Marcelline Delbecq : Effectivement le format de l’exposition ne me convient plus, du moins c’est ce que je pense intimement, même si l’on tente de m’en dissuader. Il y a plusieurs raisons à mon envie de ne plus faire d’exposition. Je pense que la plus fondamentale est celle de ne pas fixer les choses, de ne pas les figer, car même si une exposition n’est jamais tout à fait pérenne, elle a tendance à figer les œuvres et je suis plutôt à la recherche de formes de vie, de fugacité, d’échanges, pas d’un face à face statique entre le spectateur et l’œuvre. J’ai besoin que ce que je convoque et provoque entraine une forme de mouvement, que cela soit celui de la pensée ou celui du corps, du regard, de l’ouïe, que les choses se meuvent même si, bien entendu, on demande toujours au spectateur d’être statique à un moment donné de l’échange, que ce soit dans une exposition ou dans un spectacle, lors d’une projection ou d’une lecture.

Je me suis aussi lassée du format exposition en tant que spectatrice. De m’en éloigner est une manière de me donner envie d’y retourner, toujours en tant que spectatrice. D’ailleurs c’est assez drôle car la directrice d’un centre d’art vient de me commander un texte sur une exposition à la rentrée, texte qui sera écrit sans avoir vu ni les œuvres ni l’exposition. J’ai également traduit un ensemble de textes sur quatre expositions d’un curateur américain. Donc que je le veuille ou non, l’exposition continue de m’attirer dans ses filets, mais à présent d’une manière décalée, parallèle.
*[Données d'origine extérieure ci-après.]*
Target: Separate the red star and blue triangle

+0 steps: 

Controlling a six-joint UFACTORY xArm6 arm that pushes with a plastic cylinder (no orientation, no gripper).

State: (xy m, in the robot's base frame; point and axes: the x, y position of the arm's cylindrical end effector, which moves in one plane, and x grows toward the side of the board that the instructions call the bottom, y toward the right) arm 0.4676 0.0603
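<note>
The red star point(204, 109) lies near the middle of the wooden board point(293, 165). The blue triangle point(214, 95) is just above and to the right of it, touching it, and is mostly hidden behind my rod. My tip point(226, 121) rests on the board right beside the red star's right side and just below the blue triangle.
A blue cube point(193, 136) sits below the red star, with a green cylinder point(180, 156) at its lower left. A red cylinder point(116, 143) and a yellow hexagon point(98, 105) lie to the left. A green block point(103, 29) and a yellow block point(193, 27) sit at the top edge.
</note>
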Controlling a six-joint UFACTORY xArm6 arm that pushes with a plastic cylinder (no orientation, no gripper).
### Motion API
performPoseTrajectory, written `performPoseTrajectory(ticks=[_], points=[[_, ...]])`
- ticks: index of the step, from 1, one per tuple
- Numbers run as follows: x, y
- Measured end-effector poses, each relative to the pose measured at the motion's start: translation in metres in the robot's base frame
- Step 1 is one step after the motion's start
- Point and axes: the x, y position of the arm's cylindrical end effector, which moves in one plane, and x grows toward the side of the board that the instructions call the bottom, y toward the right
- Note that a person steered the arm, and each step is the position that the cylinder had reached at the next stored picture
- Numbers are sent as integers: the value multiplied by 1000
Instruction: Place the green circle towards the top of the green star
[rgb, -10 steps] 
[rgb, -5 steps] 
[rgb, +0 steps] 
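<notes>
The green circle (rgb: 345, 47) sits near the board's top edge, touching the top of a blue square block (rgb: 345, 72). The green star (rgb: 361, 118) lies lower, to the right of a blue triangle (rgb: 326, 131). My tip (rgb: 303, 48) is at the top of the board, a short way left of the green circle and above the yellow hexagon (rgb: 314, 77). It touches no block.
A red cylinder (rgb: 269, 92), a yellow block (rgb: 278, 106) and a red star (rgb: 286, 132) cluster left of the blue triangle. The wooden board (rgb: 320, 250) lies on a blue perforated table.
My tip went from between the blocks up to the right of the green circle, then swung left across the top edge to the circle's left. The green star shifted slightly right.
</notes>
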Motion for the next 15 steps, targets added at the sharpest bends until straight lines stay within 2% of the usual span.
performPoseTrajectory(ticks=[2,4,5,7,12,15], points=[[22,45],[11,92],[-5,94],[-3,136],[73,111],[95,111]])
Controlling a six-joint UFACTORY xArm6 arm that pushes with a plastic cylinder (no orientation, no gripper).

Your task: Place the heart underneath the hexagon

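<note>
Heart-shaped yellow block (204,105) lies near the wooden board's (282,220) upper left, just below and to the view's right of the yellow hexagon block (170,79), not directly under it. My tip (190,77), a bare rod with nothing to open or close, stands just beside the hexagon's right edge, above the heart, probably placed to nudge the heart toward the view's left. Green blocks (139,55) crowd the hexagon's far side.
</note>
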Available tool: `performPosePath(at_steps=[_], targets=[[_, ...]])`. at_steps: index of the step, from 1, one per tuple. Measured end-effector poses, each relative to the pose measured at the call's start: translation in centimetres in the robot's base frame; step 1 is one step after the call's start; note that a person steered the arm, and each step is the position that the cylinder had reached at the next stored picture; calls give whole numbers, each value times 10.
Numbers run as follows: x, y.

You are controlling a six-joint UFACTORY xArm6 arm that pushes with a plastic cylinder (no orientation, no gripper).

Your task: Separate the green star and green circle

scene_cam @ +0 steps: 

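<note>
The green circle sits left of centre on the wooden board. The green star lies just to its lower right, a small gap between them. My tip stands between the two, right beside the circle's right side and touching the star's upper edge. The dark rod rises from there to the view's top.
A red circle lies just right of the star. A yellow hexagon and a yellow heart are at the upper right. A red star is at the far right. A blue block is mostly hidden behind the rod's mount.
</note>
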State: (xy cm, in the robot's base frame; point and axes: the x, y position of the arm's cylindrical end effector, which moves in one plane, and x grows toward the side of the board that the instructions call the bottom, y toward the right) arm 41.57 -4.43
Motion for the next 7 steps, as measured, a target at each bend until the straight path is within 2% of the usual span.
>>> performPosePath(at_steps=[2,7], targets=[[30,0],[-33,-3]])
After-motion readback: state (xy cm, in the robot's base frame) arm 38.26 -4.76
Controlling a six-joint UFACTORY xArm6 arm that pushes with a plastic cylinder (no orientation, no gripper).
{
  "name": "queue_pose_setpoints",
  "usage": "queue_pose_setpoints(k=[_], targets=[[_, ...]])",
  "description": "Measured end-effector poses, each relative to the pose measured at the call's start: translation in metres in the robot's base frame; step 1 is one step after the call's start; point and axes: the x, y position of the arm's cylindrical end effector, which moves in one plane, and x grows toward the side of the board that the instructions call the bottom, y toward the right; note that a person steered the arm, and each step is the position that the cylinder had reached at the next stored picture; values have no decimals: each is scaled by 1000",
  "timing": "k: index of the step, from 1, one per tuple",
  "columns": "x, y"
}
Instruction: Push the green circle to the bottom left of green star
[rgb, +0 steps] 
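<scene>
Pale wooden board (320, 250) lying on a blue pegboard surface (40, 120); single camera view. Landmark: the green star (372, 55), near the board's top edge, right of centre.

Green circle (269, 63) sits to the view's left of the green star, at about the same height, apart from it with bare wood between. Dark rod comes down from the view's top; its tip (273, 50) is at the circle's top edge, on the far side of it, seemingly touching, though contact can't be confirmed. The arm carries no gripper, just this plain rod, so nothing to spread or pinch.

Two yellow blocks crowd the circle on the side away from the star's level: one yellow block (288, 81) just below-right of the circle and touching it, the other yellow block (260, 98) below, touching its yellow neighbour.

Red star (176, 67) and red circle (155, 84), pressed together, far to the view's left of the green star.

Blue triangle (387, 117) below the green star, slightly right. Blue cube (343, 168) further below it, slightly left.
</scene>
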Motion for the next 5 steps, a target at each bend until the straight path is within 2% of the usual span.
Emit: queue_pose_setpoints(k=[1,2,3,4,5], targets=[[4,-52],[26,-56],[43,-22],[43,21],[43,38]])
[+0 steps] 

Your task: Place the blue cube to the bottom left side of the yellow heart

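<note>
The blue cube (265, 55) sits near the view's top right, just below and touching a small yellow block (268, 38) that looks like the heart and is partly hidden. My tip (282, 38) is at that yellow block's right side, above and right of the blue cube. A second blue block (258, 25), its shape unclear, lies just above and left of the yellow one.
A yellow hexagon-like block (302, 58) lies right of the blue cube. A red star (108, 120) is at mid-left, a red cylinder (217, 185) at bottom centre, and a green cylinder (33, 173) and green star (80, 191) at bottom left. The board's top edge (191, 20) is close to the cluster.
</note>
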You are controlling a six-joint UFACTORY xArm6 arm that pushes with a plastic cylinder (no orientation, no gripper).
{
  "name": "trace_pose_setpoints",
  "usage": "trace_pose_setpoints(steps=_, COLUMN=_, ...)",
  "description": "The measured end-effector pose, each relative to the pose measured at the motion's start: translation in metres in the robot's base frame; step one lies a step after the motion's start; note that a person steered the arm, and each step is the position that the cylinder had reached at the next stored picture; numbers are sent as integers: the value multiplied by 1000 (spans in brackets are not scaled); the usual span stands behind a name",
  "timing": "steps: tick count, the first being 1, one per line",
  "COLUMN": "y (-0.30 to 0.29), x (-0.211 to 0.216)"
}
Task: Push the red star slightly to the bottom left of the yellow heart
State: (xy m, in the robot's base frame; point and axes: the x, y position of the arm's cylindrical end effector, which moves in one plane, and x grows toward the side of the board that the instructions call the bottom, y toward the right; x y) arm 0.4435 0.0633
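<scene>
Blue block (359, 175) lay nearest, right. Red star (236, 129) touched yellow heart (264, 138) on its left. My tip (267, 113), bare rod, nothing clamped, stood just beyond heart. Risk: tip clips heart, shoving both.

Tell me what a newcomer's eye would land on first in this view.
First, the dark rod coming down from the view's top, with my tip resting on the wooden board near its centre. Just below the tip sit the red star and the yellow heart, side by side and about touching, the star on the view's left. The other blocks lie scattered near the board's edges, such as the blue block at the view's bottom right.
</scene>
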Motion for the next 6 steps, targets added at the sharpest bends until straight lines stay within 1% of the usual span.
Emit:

Écrire sur des œuvres sans les avoir vues ? Pour la critique conventionnelle, probablement la pire façon d’aborder une œuvre ou une exposition ! Mais plus sérieusement, je voulais justement te poser la question de ton rapport au discours critique – en général, et dans ta propre pratique. Existe-t il une différence de nature ou de degré entre tes pièces d’écriture autonomes, souvent traversées de références à d’autres œuvres ou artistes –  et tes textes plus ouvertement et directement consacrés à une œuvre ou un(e) artiste ? Y vois-tu une continuité essentielle ou y a-t il une distinction claire de statut ?
C’est une question très intéressante. A vrai dire je ne me pose pas la question d’une écriture possiblement critique, mais d’une écriture qui aborde les œuvres comme un champ littéraire à explorer. Depuis 2009, je collabore à intervalles irréguliers avec la revue de cinéma Trafic. Chaque fois qu’ils me commandent un texte, Raymond Bellour et Patrice Rollet qui la dirigent me disent : « Surtout Marcelline ne vous sentez pas obligée d’écrire comme une critique. Votre plume est autre, laissez-la agir en tant que telle. » C’est cette liberté qui est formidable dans l’écriture, car personne ne m’oblige à formuler un discours critique lorsque je parle d’une œuvre, qu’elle soit une photographie, un film, une installation etc… Je l’aborde à ma manière, souvent en commençant par la décrire et en l’amenant dans un espace-temps qui ne lui appartient plus. Sans pour autant chercher à énoncer une quelconque vérité en ce qui la concerne. Il s’agit d’une continuité essentielle, bien que les textes au final puissent être de natures assez différentes. Le travail de départ est toujours le même.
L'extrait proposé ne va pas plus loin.